Subjects were analyzed for neuropsychiatric inventory. It was observed that overall improvement was seen in sleep (−1.0, p<0.0001) and appetite (−1.0, p<0.023). An improvement in appetite was also correlated with decreased Cog12, CDR SB and ADCOMS, with increased Alzheimer's disease. A decrease in anxiety was correlated with an increase ADL and decreased CGIC. Sleep improvement was correlated with a decrease in CGIC and decreased in TNFa. The results are described in Table 8 and FIGS. 6A-6B.

TABLE 8
Spearman r	Cog12	CG12	CDR SB	ADCOMS	ADL	TNFa

Appetite	+0.54***		+0.36**	+0.36*	−0.65****
Anxiety		+0.15*			−0.14*
Sleep		+0.22**				+0.24*
*p < 0.10,
**p < 0.05,
***p < 0.01,
****p < 0.001

The study overall had a very low rate of adverse effects (AEs) reported and only 8 subjects discontinued due to a reported AE (1.8%). Of the 439 subjects enrolled in the study, 156 experienced 1 or more AEs (35.5%). There were only 43 (9.8%) related AEs with the majority 42 (0.6%) categorized as non-serious AEs by the principal investigator. The study also had very low rate of serious AEs reported. There were 12 (2.7%) reported for the duration of the study. Only 1 of the serious AEs reported resulted in death. As this is a blinded analysis it is not known if the subjects was on IP or placebo.

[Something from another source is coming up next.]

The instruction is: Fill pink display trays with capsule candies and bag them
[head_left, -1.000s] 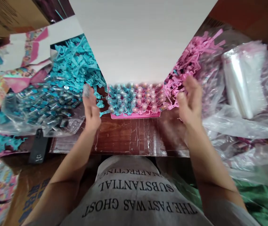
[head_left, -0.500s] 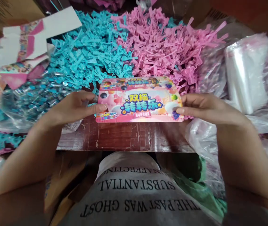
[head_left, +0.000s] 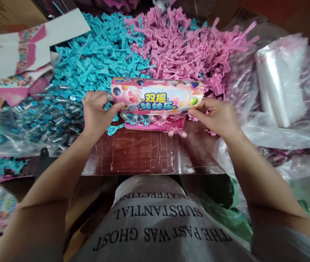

While certain embodiments of the inventions have been described, such embodiments have been presented by way of example, and are not intended to limit the scope of the disclosure. Indeed, the compounds, compositions, processes, and methods described herein may be embodied in a variety of other forms. Furthermore, various omissions, substitutions and changes in the systems and methods described herein may be made without departing from the spirit of the disclosure. The accompanying claims and their equivalents are intended to cover such forms or modifications as would fall within the scope and spirit of the disclosure. Features, materials, characteristics, or groups described in conjunction with a particular aspect, embodiment, or example are to be understood to be applicable to any other aspect, embodiment or example described in this section or elsewhere in this specification unless incompatible therewith. All of the features disclosed in this specification (including any accompanying claims, abstract and drawings), and/or all of the steps of any method or process so disclosed, may be combined in any combination, except combinations where at least some of such features and/or steps are mutually exclusive. The protection is not restricted to the details of any foregoing embodiments. The protection extends to any novel one, or any novel combination, of the features disclosed in this specification (including any accompanying claims, abstract and drawings), or to any novel one, or any novel combination, of the steps of any method or process so disclosed. For purposes of this disclosure, certain aspects, advantages, and novel features are described herein. Not necessarily all such advantages may be achieved in accordance with any particular embodiment. Thus, for example, those skilled in the art will recognize that the disclosure may be embodied or carried out in a manner that achieves one advantage or a group of advantages as taught herein without necessarily achieving other advantages as may be taught or suggested herein. The scope of the present disclosure is not intended to be limited by the specific disclosures of preferred embodiments.